Sometimes the challenges of life can seem so overwhelming that it’s hard to make sense of it all. While some people find solace in talking with a friend or professional, many find relief in the form of a simple journal. Journaling, or expressive writing, can be a useful tool for processing negative thoughts and feelings and writing your way to a better frame of mind.

A journal is a place where you can record your thoughts and feelings about the events in your life. It is a stress management and self-exploration tool with a proven track record for relieving stress and providing emotional benefits. One study found that psychotherapy patients who used expressive writing experienced more progress and greater reductions in anxiety and depression than those who did not write in a journal.1 Another study found that journaling was associated with significant decreases in worry and depression.2

Journaling is a safe and proven method for working through anxiety, stress, and emotions. The benefits are many:

  • A journal provides an opportunity to clarify your thoughts and feelings.
  • A journal is an excellent problem-solving tool. Often, by writing your problems down, you can arrive at solutions you weren’t able to see prior to journaling.
  • A journal provides a safe, non-confrontational environment in which to express anger and frustration—without taking it out on others.
  • A journal provides an opportunity for reflection and allows you to see patterns over time.
  • A journal helps you process negative emotions and move toward positive ones.

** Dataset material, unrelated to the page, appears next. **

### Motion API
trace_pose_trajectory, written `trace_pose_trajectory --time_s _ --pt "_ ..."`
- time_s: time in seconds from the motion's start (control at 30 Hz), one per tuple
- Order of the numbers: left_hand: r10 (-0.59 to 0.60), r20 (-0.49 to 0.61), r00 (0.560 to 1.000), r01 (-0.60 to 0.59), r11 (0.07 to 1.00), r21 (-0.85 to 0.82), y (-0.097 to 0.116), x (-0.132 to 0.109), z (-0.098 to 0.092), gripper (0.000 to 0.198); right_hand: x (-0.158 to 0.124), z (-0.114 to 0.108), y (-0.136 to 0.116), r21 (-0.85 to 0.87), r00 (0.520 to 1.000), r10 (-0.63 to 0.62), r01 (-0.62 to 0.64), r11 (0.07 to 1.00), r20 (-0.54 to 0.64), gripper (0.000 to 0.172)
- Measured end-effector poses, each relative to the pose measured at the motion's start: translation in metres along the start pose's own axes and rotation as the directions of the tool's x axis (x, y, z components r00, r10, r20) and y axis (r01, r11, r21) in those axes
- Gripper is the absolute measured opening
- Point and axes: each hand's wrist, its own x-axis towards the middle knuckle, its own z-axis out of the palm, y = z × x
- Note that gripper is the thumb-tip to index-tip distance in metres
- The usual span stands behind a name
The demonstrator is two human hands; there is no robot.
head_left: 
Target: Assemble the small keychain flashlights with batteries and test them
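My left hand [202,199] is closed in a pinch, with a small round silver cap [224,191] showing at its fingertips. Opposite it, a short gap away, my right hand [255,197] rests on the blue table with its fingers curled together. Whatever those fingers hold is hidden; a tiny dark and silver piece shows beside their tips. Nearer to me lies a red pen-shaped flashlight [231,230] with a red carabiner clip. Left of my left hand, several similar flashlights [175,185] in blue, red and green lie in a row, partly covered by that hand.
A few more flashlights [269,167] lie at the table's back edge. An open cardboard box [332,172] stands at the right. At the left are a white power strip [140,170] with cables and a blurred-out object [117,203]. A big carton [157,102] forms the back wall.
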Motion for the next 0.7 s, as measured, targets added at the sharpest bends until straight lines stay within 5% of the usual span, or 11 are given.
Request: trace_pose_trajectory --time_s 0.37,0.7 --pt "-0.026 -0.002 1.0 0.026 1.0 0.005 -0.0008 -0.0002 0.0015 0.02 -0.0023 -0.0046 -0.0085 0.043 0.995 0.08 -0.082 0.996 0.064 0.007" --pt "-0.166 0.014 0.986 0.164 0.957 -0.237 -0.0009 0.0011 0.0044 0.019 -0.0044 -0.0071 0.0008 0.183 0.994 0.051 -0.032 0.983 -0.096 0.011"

There really is no right or wrong way to journal. Your goal is to put pen to paper (or fingers to keyboard) and write with the purpose of moving into a more positive mindset. Some helpful guidelines for using journaling to relieve stress:

  • Make it a habit. Write for 15 minutes every day.
  • Banish your inner censor. Just write without worrying about grammar, punctuation, or spelling. This is simply a process for clarifying your thoughts and feelings, not a writing contest.
  • Write for yourself and yourself only. Keep your journal to yourself for the best results. If you know that no one else will read it, you’ll be more likely to write your honest feelings. This will allow you to let it all hang out.
  • Use a two-part process: 1) Write what happened, and 2) Write how you feel about what happened.
  • Keep digging. Keep writing and continue to ask yourself, “Why?” The more you dig, the more likely you are to peel away the layers of a problem until you arrive at the true source of your stress.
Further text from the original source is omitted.